Smallfilms’ output did not stir up interest only among children. The first outing for The Clangers — a family of mice-like creatures who lived on a moon made of cheese, and the company’s first production in colour — was in 1968. Postgate's and Firmin’s show was well received at a time when interest in space exploration was high and man was about to set foot on the Moon — a Nasa official described it as an attempt to introduce a note of realism to the fantasy of the space race.
And when the weekly transmission of the earlier Ivor the Engine clashed with board meetings at Associated Rediffusion, for which the series was made, proceedings were suspended while a television was wheeled into the board-room to show the programme.
Richard Oliver Postgate, the second son of Raymond and Daisy, was born in Hendon, Northwest London, in 1925. His father had been a conscientious objector in the Great War and had endured imprisonment, before working for the Daily Herald — then edited by his future father-in-law, the socialist politician George Lansbury — and becoming a leading socialist journalist and writer. Oliver began his education at the private Woodstock School on Golders Green Road, London, and Woodhouse County Secondary in North Finchley before being evacuated to Devon, where he attended Dartington Hall School.

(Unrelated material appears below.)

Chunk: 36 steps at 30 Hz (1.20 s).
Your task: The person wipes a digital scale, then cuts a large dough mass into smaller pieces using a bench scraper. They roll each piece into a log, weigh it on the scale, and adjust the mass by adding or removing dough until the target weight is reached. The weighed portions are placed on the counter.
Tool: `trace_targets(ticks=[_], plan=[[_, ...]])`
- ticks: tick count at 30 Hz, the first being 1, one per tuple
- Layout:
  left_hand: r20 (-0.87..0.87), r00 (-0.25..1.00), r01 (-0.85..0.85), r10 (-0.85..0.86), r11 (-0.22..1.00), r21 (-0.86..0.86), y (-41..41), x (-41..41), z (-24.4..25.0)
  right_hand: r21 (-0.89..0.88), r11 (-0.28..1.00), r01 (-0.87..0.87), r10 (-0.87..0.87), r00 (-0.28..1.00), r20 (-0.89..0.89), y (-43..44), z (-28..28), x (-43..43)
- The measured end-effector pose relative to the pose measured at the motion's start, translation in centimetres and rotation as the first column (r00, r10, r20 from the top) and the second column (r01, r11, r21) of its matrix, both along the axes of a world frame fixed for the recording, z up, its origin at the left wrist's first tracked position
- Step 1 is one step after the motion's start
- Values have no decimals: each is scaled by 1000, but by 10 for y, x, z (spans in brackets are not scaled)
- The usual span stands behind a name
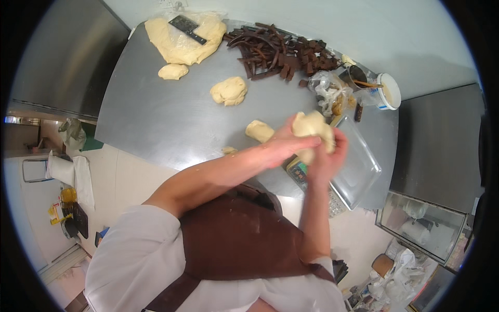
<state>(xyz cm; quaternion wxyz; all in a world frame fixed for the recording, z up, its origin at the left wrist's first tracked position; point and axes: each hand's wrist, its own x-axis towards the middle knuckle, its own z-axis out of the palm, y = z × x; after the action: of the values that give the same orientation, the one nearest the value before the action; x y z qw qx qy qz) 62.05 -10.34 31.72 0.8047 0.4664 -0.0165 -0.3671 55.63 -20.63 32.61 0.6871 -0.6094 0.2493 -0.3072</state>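
Observation:
A pale lump of dough [315, 126], blurred by motion, is held above the right part of the steel table between my left hand [286, 145] and my right hand [331, 156]. Dough pieces rest on the table: a thick one [259, 131] beside my left hand, a rounded one [229, 91] farther back, and a small one [173, 71] near the big dough slab [171, 43]. A black-handled cleaver [188, 29] lies on plastic film over the slab. Below the hands, a digital scale [298, 171] is partly hidden.
A clear rectangular tray [358, 163] lies right of my hands. Dark brown strips and cubes [273, 52] are heaped at the wall. A plastic bag [329, 91], a metal pot [354, 74] and a white tub [390, 91] stand at the back right. The steel table [148, 105] has a curved-looking front edge.

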Motion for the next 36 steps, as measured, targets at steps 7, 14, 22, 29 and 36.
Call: trace_targets(ticks=[7,14,22,29,36], plan=[[228,899,-421,373,879,224,184,54,-12,136,815,-563,564,825,39,85,7,54],[370,928,-330,28,521,787,337,61,-149,-521,514,-682,-182,507,-843,22,-200,31],[672,686,-502,-280,486,715,257,36,-151,-148,978,-145,13,756,-654,61,-241,25],[829,127,-257,-544,790,557,88,56,-172,-48,998,34,-54,835,-547,75,-194,42],[596,68,-116,-800,586,802,41,72,-199,365,930,33,173,838,-517,47,-169,26]])
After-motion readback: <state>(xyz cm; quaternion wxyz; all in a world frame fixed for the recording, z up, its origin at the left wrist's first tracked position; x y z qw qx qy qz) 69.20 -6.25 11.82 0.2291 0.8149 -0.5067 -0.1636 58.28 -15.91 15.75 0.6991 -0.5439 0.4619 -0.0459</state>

Returning to Finchley in 1942, he joined the Home Guard and studied at the Kingston College of Art, in the hope that the war would not interrupt his dream of becoming a stage director. But his call-up papers arrived soon after, by which time Postgate had decided to follow his father’s example and became a conscientious objector. The decision led to three months’ imprisonment. During his spell at Feltham Juvenile Prison he was given the task of preparing the stage for the visit of a local dramatic society. After serving his sentence he spent the rest of the war labouring on farms, including a relative’s dairy farm in Dorset.

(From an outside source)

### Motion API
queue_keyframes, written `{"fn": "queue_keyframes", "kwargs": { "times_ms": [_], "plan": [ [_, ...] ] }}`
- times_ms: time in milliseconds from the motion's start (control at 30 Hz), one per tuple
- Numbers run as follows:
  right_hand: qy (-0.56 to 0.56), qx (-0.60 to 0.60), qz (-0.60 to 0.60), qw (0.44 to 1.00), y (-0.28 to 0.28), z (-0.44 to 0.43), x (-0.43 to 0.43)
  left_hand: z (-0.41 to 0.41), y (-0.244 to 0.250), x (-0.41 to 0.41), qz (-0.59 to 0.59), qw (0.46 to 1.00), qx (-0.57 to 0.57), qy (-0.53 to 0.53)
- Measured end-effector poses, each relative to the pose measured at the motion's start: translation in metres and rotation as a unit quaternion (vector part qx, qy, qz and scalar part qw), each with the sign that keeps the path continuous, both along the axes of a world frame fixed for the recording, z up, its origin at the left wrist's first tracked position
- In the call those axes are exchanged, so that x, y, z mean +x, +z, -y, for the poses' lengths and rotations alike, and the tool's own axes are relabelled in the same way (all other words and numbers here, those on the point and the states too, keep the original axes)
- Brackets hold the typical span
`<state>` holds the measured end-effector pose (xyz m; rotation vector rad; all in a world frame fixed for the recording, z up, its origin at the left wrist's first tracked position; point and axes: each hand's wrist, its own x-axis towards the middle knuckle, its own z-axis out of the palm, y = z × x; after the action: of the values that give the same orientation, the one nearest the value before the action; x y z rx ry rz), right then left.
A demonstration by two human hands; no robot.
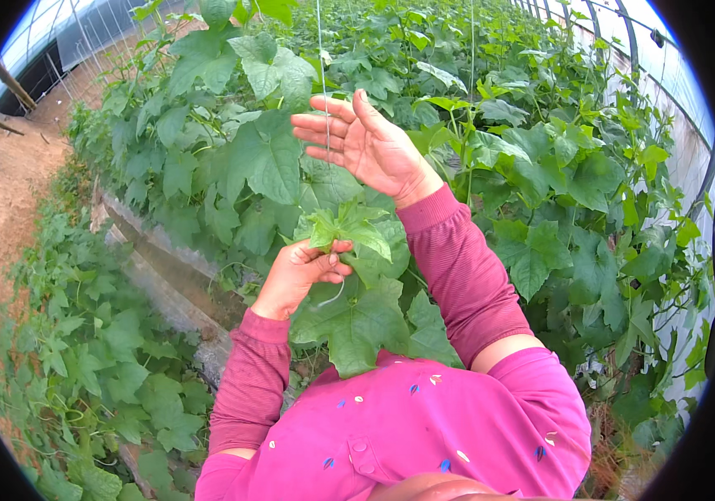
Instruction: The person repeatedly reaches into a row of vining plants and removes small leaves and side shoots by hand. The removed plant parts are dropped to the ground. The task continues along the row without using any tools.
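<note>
My left hand [307, 269] is closed around the growing tip of a climbing vine [339, 228], its pale green young leaves standing above the fingers. A loose end of white string [332, 295] hangs below that hand. Higher up and to the right, my right hand [364, 144] is raised with the palm showing and the fingers apart. A thin hanging string [322, 56] runs down across its fingers; whether the hand touches it I cannot tell. Broad lobed leaves [357, 325] lie below my left hand, close to my chest.
Dense vines [533, 250] climb at the right beside the greenhouse's plastic wall [683, 125]. Another string [472, 56] hangs right of my right hand. At the left are low vines [100, 376], a bed edge covered in film [176, 294] and a bare soil path [0, 181].
</note>
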<state>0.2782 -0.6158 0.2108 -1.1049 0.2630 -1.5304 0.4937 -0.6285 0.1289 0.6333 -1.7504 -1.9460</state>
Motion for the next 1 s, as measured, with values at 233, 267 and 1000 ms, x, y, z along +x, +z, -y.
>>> {"fn": "queue_keyframes", "kwargs": {
  "times_ms": [233,267,1000],
  "plan": [
    [-0.285,-0.259,-0.005,0.923,0.055,-0.136,-0.061,0.019,-0.023,-0.008,0.012,0.995,0.029,0.092],
    [-0.416,-0.210,-0.055,0.883,0.052,-0.149,-0.073,0.023,-0.023,-0.011,-0.007,0.993,0.024,0.111],
    [-0.345,-0.041,-0.188,0.919,0.027,-0.047,-0.031,0.021,0.110,-0.075,-0.263,0.836,-0.477,0.062]
  ]
}}
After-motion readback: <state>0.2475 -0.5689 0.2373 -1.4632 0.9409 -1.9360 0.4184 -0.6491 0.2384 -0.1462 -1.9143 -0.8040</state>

In 1946 Postgate was working as a winch-tractor driver for the Dartington Hall woodlands department when he was offered the job of ambulance driver for a relief team set up in Germany by the Save the Children Fund. On his return, determined to establish a career, he decided to try his luck at acting. He enrolled at the London Academy of Music and Dramatic Art and, at the end of his first year, won the Gold Medal for Acting. He left before completing the course, however, and secured a job as actor-cum-stage director for a repertory company in Brighton, earning £3 10s a week.
Other engagements followed, but by the start of the 1950s, Postgate’s interest in acting had waned, replaced instead by a passion for inventing. After a series of his ideas had been rejected, he worked as a freelance designer for a company specialising in designing and setting up exhibitions, then Kay’s Industries for which he launched a button-plating plant. A variety of jobs followed before he secured casual work as a stage manager for Associated Rediffusion, the independent television company which owned the weekday London franchise from 1954 before it merged with ABC to become Thames.
Postgate was employed on New Horizon, a science programme, and his inventiveness was recognised when he was asked to design and make numerous visual devices. During a stint on children’s programmes, he felt that he was capable of writing better material than what was currently being transmitted. Before long, he had written six episodes of his first creation, Alexander the Mouse, which were shown live. While seeking an artist willing to draw more than 20 backgrounds as well as several cut out figures for a £30 fee, he met his partner, Peter Firmin. The programme was a success, and a further 20 stories were commissioned.
Live recordings were fraught with difficulties, so subsequent projects were recorded on film, beginning with The Journey of Master Ho, a series of silent films for the deaf.
Postgate’s breakthrough came with his next project, Ivor the Engine, although initially he had been uncertain how to develop the idea.